Dayya añadió que los movimientos deben ponerse de
acuerdo para formar un gobierno tecnócrata provisional que sea aceptado
por la comunidad internacional, y que se encargue de gobernar Gaza y
Cisjordania durante los próximos nueve meses hasta que se
celebren las elecciones.
El primer ministro en funciones, Salam Fayyad, pidió
a las facciones palestinas y a la comunidad internacional que no
politicen la cuestión de la reconstrucción de la Franja de Gaza, que
es la única parte que esá sufriendo las consecuencias de esta crisis y de
la falta de acuerdo entre los palestinos o entre Hamás y el mundo.
El presidente de la Autoridad Nacional Palestina,
Mahmoud Abbas, ha reiterado que preferiría formar un gobierno palestino que
reconozca el principio de la solución de dos países y se comprometa
con los tratados de paz provisionales que la Organización para la
Liberación de Palestina ha firmado con Israel.

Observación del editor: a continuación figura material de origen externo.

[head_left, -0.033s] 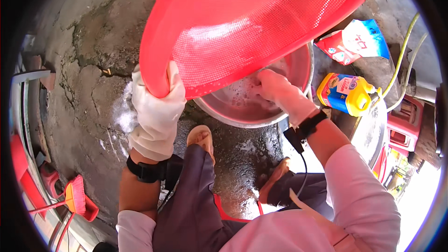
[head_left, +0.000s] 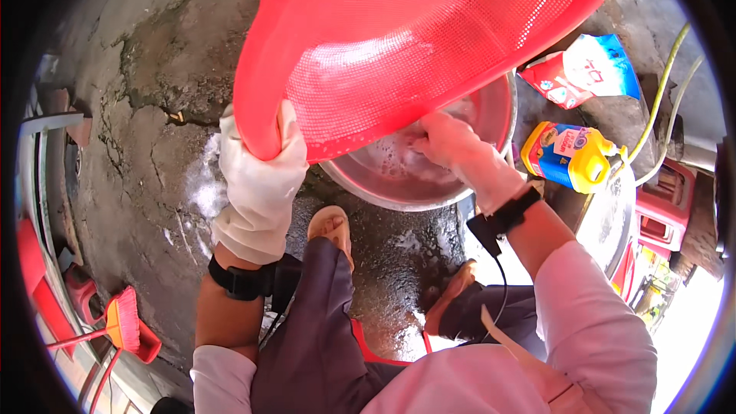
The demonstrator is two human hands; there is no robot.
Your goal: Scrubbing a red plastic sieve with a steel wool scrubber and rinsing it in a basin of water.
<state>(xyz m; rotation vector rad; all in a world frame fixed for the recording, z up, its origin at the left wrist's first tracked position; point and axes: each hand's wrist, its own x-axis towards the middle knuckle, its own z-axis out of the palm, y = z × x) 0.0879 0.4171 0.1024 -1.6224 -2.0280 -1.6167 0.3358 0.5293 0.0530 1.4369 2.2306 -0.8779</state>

Las declaraciones de Abbas provocaron una crisis
política con Hamás antes de que comenzasen las negociaciones reales. Un
legislador de Hamás en Gaza, Mushir el-Masri, advirtió en contra de
imponer cualquier tipo de condición al diálogo antes de que empiece,
añadiendo que Hamás considera el diálogo como "un objetivo estratégico del
movimiento."
El líder del bloque de Fatah en el Consejo
Legislativo Palestino, Azzam el-Ahmed, afirmó que nadie puede saber si el
diálogo que comienza el 10 de marzo será un éxito o fracasará,
mientras que pidió a todas las partes que intenten que las
negociaciones sean exitosas y logren su objetivo.
"Lo que preocupa a los palestinos es que
las facciones no logren llegar a un acuerdo para formar un gobierno que
sea aceptado por la comunidad internacional, y que sea responsable
de administrar los donativos a Gaza para reconstruir lo que
ha destruido la ocupación israelí", afirmó el-Dayya.